七福神日誌11

六時起床。
朝食に米、アサリの佃煮、エノキの味噌汁。
妻が昼のおにぎりを作って持たせてくれる。
今日は社長と二人で朝番。
七時半から開店準備を始める。
一通り食材をカットしてあとの準備を仕込み長のアネさんに任せ、今日は一日、社長について揚場の事を教わる。
社長もミツさんも説明が大雑把で、塩は少々、全部コロリと切って、サクっと揚げてね、といった調子。
タイマーや量りもほとんど使わないため、揚げ時間やネタのサイズ、衣の分量などは全て見て覚えるしかない。
ランチタイムの後、営業が落ち着いている隙にまた常連さんや旅行の若いアベックなどに許可を得て、揚げ方の特訓をさせていただく。
十四時に休憩。
今日はホールにスミさんが出勤しており、昼飯を自分で揚げていると横に来て「イワシをポン酢で食べなさい」というので、いわれた通りイワシも揚げてポン酢で食べる。
おにぎりの具材は梅干し。
妻に、お父さんにもあげてといって何個か持たされていたので、そう伝えると、社長は「そんなん食べる暇ないで」といって受け取ろうとしない。
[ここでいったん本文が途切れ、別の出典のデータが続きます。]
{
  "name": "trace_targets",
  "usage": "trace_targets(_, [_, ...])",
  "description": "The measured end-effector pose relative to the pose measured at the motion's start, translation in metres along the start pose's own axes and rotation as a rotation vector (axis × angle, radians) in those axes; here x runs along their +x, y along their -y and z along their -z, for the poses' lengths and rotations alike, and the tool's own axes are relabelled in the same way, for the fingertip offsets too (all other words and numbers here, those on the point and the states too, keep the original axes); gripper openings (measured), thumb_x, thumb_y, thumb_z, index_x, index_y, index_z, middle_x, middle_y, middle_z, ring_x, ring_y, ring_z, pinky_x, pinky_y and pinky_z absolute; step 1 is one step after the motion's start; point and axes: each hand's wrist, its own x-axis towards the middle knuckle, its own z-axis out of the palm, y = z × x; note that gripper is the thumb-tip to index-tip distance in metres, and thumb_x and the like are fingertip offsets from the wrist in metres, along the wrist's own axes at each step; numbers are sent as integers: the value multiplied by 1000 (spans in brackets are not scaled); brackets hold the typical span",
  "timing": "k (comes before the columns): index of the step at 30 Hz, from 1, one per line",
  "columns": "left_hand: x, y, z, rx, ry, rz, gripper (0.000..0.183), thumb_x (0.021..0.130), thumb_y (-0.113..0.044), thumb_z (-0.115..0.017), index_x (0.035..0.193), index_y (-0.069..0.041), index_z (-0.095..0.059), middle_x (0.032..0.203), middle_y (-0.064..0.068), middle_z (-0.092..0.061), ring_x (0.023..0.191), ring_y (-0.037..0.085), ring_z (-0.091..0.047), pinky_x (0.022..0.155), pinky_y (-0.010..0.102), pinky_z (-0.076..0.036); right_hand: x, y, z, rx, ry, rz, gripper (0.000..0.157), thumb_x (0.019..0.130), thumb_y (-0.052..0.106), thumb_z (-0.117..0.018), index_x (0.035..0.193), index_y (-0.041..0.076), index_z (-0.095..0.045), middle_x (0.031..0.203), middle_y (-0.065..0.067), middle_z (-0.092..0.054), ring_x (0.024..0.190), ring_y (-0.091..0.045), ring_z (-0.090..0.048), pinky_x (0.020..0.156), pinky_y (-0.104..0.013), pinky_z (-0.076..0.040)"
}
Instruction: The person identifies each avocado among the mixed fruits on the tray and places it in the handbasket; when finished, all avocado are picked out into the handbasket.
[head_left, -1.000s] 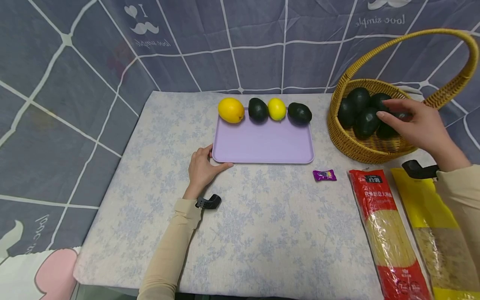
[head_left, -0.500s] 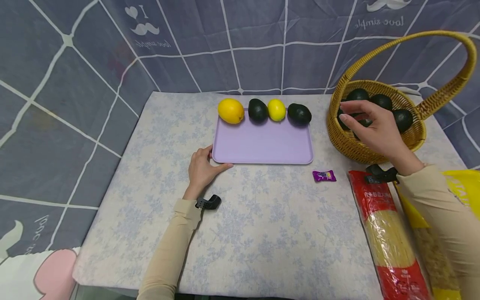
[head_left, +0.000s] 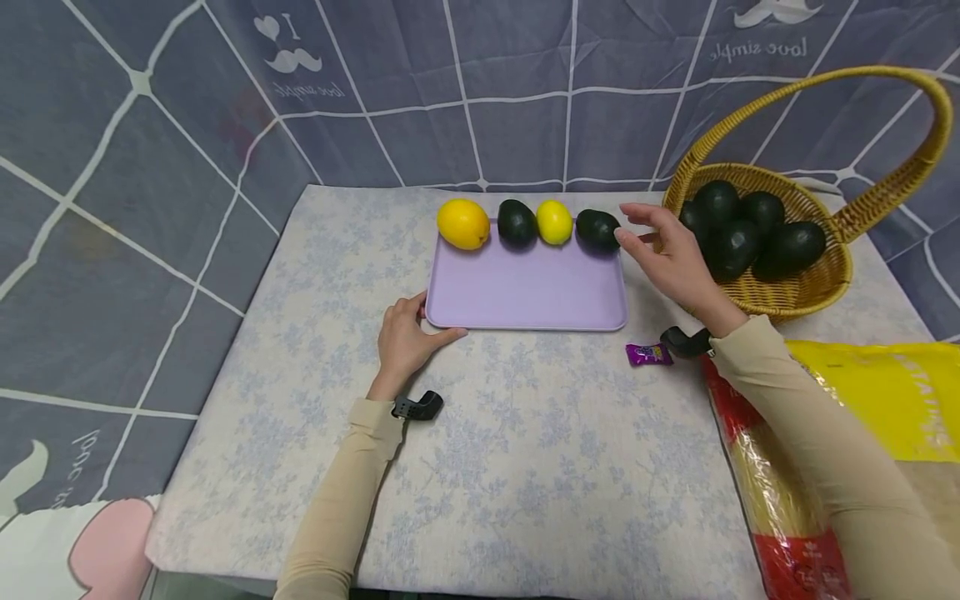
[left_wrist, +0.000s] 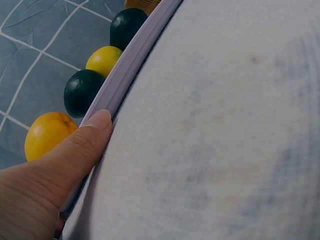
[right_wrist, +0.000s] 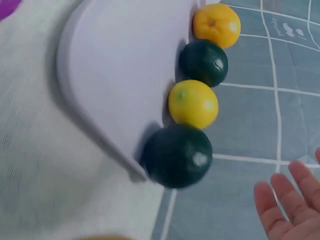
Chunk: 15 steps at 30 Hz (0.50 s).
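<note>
A lilac tray (head_left: 525, 292) lies on the table. Along its far edge sit an orange (head_left: 462, 223), an avocado (head_left: 517, 224), a lemon (head_left: 554, 222) and a second avocado (head_left: 597, 231). My left hand (head_left: 403, 340) holds the tray's near left corner, its thumb (left_wrist: 92, 135) along the front rim and its fingers at the left side. My right hand (head_left: 678, 262) is at the tray's right end with nothing in it, thumb and index finger parted beside the right avocado. In the right wrist view its fingers (right_wrist: 295, 210) appear apart from that fruit.
A wicker basket (head_left: 832, 287) with a tall handle stands at the right, holding several avocados (head_left: 731, 246). A purple-wrapped candy (head_left: 648, 355) lies right of the tray. Under the right forearm are a red noodle packet (head_left: 798, 554) and a yellow pasta bag (head_left: 885, 392). A tiled-pattern cloth hangs behind.
My right hand has moved left from over the basket to the right-hand avocado on the tray. The left hand and the tray have stayed in place.
</note>
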Motion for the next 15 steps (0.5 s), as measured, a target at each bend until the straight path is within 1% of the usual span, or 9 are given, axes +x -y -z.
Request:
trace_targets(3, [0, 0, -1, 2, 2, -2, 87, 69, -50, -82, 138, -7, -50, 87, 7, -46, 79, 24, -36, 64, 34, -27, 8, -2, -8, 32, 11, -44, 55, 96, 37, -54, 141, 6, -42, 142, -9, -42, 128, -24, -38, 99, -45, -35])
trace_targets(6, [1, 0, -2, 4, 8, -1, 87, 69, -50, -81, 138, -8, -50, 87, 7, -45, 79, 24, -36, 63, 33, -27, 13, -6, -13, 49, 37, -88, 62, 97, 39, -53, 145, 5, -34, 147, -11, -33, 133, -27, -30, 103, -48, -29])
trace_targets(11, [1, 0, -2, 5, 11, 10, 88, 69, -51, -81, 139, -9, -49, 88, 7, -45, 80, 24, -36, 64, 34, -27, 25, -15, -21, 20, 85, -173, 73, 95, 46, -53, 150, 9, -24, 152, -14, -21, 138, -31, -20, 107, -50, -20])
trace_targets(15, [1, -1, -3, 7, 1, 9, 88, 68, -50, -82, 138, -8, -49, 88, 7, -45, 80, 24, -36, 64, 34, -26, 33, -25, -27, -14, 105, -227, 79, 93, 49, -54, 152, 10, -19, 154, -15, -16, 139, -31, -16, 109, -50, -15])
しかし夕方のまた込み始めた頃になって、「じゃあ、おにぎりいただきましょうか」といって店の隅でお茶をいれて食べ始め、そのままなかなか帰って来ないので、仕方なくその間は俺が失敗を重ねる。
特に難しいのはコロッケで、中のジャガイモがやわらかいため、衣をつけるとネタが衣の重みですぐに串からはずれてしまう。
そもそもコロッケ自体に既に衣がついているのに、なぜもう一度衣をつけて揚げる必要があるのかという気もするが、これがお客さんには人気で、うまいので俺もここ数日昼飯にもらっている。
崩れたコロッケをこね直しているところへ社長が戻って来て「わざわざバラしてくっつけて、それブラックジャック作ってんの」といわれ、アネさんが「ええやんねえ、ブラックジャック。マンガの神様やで」とフォローしてくれる。
十七時に退勤。
妻と義母のもとを訪ね、三人で夕食。
しょうが焼きときのこのナムルに、芋焼酎のだいやめというのをいただく。
まだ明るいうちに帰宅。
開店までの仕込みや発注を覚えるため、今月はは朝番中心の予定。